- **Exercise aim**
Here is a listing. Write it out again without a single difference.

- **Data extract**

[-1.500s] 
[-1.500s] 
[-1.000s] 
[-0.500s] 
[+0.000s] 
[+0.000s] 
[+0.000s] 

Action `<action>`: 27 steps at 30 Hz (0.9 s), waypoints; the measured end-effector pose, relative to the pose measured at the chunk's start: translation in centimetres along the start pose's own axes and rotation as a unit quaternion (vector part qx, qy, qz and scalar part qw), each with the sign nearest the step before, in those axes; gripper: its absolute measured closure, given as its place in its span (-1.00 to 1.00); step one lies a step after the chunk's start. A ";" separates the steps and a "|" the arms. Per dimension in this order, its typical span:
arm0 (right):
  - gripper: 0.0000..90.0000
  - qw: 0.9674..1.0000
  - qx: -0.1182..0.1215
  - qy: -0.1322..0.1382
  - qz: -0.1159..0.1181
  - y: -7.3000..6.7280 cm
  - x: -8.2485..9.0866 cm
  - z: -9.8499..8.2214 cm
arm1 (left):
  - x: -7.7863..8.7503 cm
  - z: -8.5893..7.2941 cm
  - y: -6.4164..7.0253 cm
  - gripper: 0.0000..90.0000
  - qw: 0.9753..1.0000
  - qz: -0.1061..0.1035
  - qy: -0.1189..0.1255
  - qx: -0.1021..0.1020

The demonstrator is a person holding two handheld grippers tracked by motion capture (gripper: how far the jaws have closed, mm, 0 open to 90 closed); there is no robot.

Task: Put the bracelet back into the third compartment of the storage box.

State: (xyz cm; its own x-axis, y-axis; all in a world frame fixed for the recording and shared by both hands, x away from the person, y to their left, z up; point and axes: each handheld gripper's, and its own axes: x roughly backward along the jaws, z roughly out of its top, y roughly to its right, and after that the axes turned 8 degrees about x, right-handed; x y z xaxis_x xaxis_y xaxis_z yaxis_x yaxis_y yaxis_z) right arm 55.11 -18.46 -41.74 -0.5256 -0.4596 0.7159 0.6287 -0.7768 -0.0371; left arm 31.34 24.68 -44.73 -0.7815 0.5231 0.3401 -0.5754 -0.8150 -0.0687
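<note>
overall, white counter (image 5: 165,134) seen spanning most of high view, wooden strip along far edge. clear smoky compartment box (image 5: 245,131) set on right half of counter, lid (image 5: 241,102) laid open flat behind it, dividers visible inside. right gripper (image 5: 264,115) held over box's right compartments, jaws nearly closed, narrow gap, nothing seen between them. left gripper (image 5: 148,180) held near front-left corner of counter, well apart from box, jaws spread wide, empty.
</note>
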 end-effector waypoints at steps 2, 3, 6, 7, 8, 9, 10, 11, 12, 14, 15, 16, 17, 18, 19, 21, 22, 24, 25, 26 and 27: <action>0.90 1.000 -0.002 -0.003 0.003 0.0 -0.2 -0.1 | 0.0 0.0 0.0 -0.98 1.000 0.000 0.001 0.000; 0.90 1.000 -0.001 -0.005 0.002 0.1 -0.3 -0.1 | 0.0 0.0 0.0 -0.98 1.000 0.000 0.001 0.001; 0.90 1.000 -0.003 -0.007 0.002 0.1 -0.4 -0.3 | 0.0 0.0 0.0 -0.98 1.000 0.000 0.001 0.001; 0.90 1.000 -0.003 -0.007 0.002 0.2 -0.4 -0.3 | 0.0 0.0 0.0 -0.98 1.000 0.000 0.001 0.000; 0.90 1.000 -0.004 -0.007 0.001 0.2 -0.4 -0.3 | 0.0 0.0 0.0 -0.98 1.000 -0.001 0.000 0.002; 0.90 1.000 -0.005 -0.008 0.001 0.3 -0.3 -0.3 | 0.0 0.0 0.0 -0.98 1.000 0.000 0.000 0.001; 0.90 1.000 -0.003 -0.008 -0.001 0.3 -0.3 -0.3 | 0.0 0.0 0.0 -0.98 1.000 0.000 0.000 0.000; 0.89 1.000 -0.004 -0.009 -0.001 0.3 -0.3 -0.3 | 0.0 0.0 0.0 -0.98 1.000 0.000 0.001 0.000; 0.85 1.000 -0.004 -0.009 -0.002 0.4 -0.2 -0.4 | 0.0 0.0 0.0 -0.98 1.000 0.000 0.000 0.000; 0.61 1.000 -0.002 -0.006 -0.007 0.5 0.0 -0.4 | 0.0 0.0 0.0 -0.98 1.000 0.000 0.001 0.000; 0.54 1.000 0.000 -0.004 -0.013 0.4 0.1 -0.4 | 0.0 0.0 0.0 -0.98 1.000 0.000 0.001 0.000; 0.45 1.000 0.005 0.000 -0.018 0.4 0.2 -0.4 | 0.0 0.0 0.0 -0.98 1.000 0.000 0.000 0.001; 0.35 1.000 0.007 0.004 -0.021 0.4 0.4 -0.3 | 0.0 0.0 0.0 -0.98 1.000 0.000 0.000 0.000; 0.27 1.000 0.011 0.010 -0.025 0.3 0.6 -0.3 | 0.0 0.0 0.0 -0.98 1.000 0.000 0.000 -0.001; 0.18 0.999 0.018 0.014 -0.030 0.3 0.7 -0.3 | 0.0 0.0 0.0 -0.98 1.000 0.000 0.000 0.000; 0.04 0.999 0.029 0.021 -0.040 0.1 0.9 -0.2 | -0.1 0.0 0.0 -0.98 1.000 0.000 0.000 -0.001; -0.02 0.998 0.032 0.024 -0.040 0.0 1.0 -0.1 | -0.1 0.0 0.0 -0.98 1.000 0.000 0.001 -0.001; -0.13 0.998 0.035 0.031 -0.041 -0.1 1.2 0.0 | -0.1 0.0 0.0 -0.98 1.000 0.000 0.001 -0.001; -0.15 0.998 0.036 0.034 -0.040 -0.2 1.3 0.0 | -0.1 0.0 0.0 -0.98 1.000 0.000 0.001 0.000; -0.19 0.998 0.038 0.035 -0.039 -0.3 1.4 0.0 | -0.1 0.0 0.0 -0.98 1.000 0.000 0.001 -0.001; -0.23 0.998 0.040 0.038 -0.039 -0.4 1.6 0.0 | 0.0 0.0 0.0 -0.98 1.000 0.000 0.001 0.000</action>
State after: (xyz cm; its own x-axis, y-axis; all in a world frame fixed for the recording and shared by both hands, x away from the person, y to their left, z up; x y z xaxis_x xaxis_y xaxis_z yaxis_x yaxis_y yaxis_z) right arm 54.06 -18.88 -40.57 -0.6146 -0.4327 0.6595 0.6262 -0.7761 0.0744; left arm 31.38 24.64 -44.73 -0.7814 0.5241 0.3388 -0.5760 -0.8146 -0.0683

- **Problem solution**
[-1.500s] 
[-1.500s] 
[-1.000s] 
[-0.500s] 
[+0.000s] 
[+0.000s] 
[+0.000s] 

Action `<action>`: 27 steps at 30 Hz (0.9 s), waypoints; the measured end-effector pose, relative to the pose measured at the chunk's start: translation in centimetres along the start pose's own axes and rotation as a unit quaternion (vector part qx, qy, qz and scalar part qw), each with the sign nearest the step before, in those axes; gripper: its absolute measured closure, given as its place in its span (-1.00 to 1.00); step one lies a step after the chunk's start. A ";" separates the steps and a "|" the arms. Per dimension in this order, its typical span:
arm0 (right):
  - gripper: 0.0000..90.0000
  - qw: 0.9674..1.0000
  - qx: -0.1182..0.1215
  - qy: -0.1322..0.1382
  - qz: -0.1159..0.1181
  - y: -7.3000..6.7280 cm
  - x: -8.2485..9.0866 cm
  - z: -9.8499..8.2214 cm
arm1 (left):
  - x: -7.7863..8.7503 cm
  - z: -8.5893..7.2941 cm
  - y: -6.4164..7.0253 cm
  - gripper: 0.0000..90.0000
  - qw: 0.9753..1.0000
  - qz: -0.1061..0.1035
  - qy: -0.1189..0.1255
  - qx: -0.1021..0.1020

The demonstrator is a person holding two handheld grippers tracked by motion capture (gripper: how far the jaws have closed, mm, 0 open to 90 closed); there is no robot.

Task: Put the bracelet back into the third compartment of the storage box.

State: (xyz cm; its own x-axis, y-axis; all in a world frame fixed for the recording and shared by both hands, x away from the person, y to their left, z up; point and axes: each handheld gripper's, and its own axes: x roughly backward along the jaws, z roughly out of its top, y roughly to its right, and after that the axes turned 8 degrees about x, right-handed; x y z xaxis_x xaxis_y xaxis_z yaxis_x yaxis_y yaxis_z) right arm 55.11 -18.46 -41.74 -0.5256 -0.4596 0.7159 0.6287 -0.7768 -0.0371; left arm 31.34 24.68 -44.73 -0.7815 0.5231 0.3401 -0.5754 -0.8150 -0.0687
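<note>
overall, white counter (image 5: 165,134) seen spanning most of high view, wooden strip along far edge. clear smoky compartment box (image 5: 245,131) set on right half of counter, lid (image 5: 241,102) laid open flat behind it, dividers visible inside. right gripper (image 5: 264,115) held over box's right compartments, jaws nearly closed, narrow gap, nothing seen between them. left gripper (image 5: 148,180) held near front-left corner of counter, well apart from box, jaws spread wide, empty.
</note>
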 end-effector waypoints at steps 2, 3, 6, 7, 8, 9, 10, 11, 12, 14, 15, 16, 17, 18, 19, 21, 22, 24, 25, 26 and 27: <action>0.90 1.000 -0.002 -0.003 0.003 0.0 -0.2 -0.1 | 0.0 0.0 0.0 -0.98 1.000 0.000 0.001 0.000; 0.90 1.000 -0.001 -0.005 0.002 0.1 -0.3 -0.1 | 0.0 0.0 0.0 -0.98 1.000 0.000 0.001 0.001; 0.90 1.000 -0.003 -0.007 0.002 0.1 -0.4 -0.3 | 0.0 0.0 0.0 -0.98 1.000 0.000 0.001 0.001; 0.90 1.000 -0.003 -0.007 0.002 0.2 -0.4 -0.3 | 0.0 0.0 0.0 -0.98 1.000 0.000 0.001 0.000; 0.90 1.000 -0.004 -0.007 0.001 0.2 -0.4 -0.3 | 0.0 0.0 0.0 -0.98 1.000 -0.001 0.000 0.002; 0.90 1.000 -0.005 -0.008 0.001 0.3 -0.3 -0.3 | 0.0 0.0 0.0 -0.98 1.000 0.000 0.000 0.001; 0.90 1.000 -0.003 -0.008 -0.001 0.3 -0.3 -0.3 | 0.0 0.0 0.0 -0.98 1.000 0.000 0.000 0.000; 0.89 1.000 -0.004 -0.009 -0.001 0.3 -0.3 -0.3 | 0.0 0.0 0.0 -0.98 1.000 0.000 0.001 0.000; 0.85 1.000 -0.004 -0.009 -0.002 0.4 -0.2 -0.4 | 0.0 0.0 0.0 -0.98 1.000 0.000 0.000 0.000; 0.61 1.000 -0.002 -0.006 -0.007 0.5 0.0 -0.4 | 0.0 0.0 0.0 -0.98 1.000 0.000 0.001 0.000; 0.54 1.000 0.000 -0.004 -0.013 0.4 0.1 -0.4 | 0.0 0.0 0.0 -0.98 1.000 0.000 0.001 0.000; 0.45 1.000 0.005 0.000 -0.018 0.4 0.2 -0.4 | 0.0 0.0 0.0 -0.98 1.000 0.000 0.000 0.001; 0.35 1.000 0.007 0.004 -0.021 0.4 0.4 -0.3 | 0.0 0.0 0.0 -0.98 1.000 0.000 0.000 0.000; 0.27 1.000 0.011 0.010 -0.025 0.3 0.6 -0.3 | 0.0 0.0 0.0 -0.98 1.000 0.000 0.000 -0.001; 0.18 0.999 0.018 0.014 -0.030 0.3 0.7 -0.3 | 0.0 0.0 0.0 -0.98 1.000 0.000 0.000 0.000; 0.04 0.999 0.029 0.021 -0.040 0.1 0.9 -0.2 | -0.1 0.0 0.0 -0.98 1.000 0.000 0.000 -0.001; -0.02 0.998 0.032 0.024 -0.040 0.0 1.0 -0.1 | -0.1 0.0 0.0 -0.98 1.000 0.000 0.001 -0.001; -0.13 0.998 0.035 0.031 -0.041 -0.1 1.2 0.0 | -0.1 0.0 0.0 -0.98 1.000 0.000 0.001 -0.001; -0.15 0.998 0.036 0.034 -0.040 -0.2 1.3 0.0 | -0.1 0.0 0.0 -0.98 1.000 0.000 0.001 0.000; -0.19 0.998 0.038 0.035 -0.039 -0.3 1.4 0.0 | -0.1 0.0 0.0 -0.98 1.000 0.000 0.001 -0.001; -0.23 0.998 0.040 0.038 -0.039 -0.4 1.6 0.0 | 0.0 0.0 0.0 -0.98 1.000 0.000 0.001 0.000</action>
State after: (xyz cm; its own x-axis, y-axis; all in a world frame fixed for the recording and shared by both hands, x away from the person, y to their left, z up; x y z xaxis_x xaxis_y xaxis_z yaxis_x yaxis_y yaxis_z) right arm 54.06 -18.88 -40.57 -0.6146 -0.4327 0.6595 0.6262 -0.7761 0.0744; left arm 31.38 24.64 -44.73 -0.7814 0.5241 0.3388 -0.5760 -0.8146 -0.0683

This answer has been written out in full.